» **Assignment**
Among the entries below, count the lines that contain the word "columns". Write down only the total.

(Stored entries)
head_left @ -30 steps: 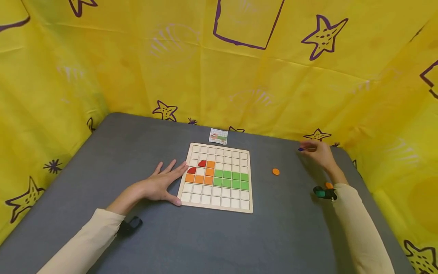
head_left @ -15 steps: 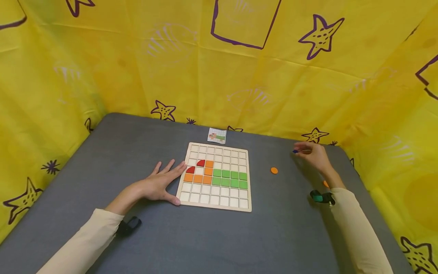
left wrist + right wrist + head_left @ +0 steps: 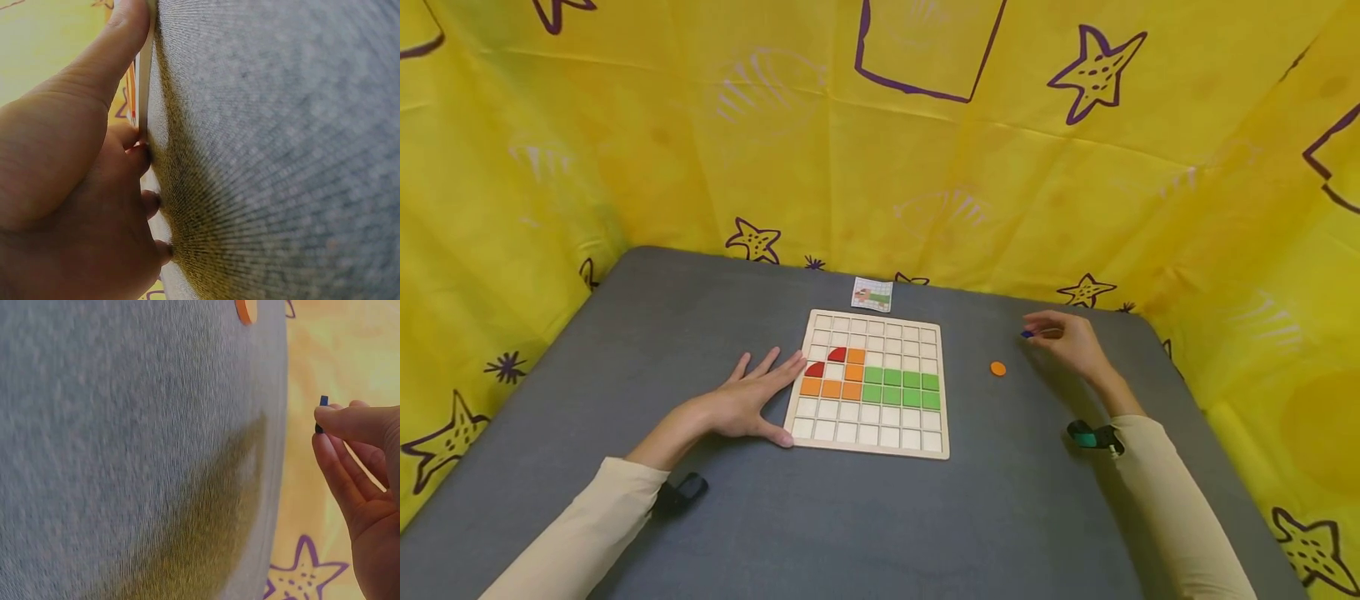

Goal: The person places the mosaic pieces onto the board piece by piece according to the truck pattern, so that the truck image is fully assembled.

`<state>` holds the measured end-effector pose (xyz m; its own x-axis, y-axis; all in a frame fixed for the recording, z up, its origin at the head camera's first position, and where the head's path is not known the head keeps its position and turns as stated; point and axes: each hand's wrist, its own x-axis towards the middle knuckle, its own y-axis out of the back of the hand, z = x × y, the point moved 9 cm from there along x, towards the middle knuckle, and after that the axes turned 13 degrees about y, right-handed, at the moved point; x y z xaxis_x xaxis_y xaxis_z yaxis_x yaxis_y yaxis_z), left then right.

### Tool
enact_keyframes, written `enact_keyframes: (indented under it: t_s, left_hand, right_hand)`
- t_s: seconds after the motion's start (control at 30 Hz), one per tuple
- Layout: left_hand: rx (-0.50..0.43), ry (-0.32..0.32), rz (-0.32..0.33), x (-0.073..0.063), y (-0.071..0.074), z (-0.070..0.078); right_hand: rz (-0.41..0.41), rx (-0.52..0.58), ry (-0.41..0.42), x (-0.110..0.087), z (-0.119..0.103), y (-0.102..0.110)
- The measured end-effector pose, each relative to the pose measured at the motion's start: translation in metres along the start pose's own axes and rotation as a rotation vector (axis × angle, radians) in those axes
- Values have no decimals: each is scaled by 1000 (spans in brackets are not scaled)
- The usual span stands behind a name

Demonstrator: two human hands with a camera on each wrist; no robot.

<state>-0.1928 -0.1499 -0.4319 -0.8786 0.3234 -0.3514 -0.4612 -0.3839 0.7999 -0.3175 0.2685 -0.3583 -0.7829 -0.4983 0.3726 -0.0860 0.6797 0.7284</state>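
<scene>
A light wooden grid board (image 3: 871, 451) lies on the grey table. Green squares (image 3: 901, 387), orange squares (image 3: 831, 388) and two red quarter-round pieces (image 3: 837, 355) sit in its cells. My left hand (image 3: 741, 407) rests with fingers spread at the board's left edge, its thumb at the near left corner; the left wrist view shows the hand (image 3: 81, 150) against the board's side. Off to the right, my right hand (image 3: 1071, 346) pinches a small dark blue piece (image 3: 323, 401) between thumb and fingers, above the table. The blue piece's full shape is hidden by the fingertips.
An orange disc (image 3: 997, 368) lies between the board and my right hand. Behind the board is a small printed card (image 3: 872, 295) with a coloured grid picture. A yellow patterned cloth (image 3: 820, 167) rises along the table's far and side edges.
My right hand has moved left with the blue piece, closer to the orange disc. A second orange piece near the right wrist is no longer visible. My left hand stays at the board.
</scene>
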Motion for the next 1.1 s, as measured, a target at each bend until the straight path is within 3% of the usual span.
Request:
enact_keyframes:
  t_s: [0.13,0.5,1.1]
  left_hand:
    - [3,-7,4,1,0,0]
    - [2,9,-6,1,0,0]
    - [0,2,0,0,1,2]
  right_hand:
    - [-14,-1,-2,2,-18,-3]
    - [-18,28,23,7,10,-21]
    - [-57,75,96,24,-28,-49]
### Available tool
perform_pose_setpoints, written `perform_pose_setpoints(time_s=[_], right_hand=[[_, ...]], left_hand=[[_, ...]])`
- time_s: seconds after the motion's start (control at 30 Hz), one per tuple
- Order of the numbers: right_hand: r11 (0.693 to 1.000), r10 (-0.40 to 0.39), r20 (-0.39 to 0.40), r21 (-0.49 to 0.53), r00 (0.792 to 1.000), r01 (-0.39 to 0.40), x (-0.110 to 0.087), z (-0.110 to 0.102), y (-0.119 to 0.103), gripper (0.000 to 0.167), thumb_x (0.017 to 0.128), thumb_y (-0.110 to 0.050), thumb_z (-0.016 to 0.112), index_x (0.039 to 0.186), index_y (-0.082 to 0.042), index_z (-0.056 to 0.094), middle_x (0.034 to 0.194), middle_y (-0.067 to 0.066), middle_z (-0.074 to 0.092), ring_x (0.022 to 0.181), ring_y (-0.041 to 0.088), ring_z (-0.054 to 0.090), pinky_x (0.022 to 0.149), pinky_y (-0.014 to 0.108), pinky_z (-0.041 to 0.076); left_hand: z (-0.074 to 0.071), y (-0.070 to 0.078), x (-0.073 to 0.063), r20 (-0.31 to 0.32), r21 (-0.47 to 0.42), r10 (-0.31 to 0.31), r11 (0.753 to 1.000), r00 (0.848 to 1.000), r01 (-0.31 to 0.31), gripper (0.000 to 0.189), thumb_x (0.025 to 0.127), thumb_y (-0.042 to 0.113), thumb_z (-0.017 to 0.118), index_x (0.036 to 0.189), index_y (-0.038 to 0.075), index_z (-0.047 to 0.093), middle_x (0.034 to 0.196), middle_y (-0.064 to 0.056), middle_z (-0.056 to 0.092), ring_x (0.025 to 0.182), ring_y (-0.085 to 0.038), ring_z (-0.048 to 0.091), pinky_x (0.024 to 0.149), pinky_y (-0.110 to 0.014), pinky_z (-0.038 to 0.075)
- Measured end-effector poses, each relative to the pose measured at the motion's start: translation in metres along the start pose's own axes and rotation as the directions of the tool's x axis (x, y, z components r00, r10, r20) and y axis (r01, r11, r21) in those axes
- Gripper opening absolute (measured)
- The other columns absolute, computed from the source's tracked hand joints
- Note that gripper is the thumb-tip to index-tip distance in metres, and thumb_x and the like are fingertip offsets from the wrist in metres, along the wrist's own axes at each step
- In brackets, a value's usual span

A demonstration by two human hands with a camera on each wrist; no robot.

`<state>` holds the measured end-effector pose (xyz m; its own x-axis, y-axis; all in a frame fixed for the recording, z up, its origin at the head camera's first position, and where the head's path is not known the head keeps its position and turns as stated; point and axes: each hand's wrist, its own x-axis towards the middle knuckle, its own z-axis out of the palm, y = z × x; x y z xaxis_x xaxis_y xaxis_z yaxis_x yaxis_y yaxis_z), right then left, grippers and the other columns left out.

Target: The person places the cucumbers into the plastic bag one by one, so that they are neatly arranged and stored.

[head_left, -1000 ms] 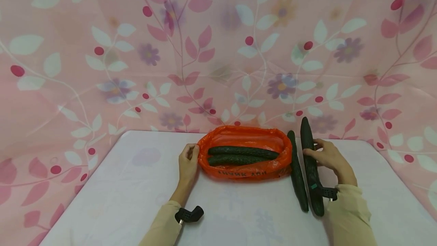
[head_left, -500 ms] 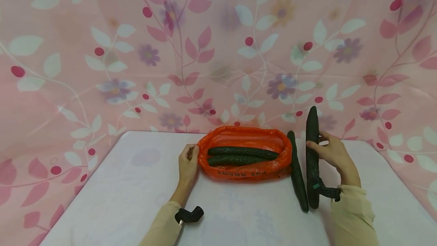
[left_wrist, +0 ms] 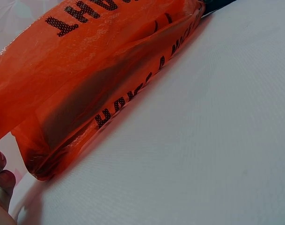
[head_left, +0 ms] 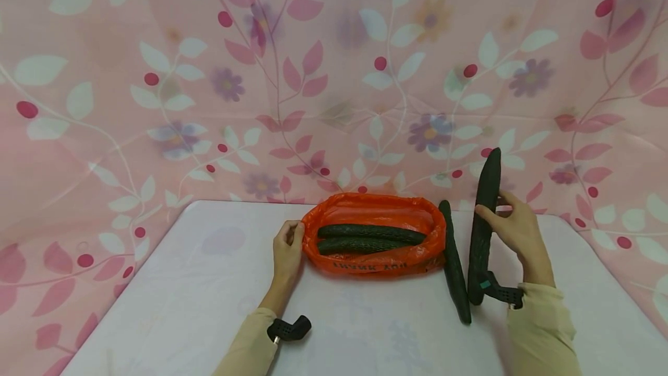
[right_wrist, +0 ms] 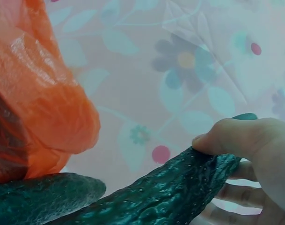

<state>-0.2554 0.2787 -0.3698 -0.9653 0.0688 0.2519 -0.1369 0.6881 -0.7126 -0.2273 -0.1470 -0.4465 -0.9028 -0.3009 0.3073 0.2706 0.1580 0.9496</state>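
Note:
An orange-red plastic bag [head_left: 376, 268] with printed black lettering lies wide-mouthed on the table, with two dark green cucumbers [head_left: 370, 231] side by side inside it. My left hand [head_left: 288, 251] pinches the bag's rim at its left end; in the left wrist view only some fingertips [left_wrist: 5, 180] show beside the bag. Right of the bag, my right hand [head_left: 514, 225] grips a long cucumber [head_left: 485, 208] between thumb and fingers, its far end tilted up off the table. Another cucumber [head_left: 456, 266] lies between the bag and the held one.
The white-covered table [head_left: 209, 283] runs up to a pink floral cloth [head_left: 334, 74] behind it. A black wrist camera [head_left: 289, 328] sits on the left wrist, and another black camera [head_left: 501, 292] on the right wrist.
The right hand has raised the cucumber's far end and shifted it slightly to the right, tilting it up. The left hand and the bag have stayed in place.

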Motion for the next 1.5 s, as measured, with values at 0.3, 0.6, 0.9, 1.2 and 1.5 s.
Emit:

» **Answer to this exercise**
2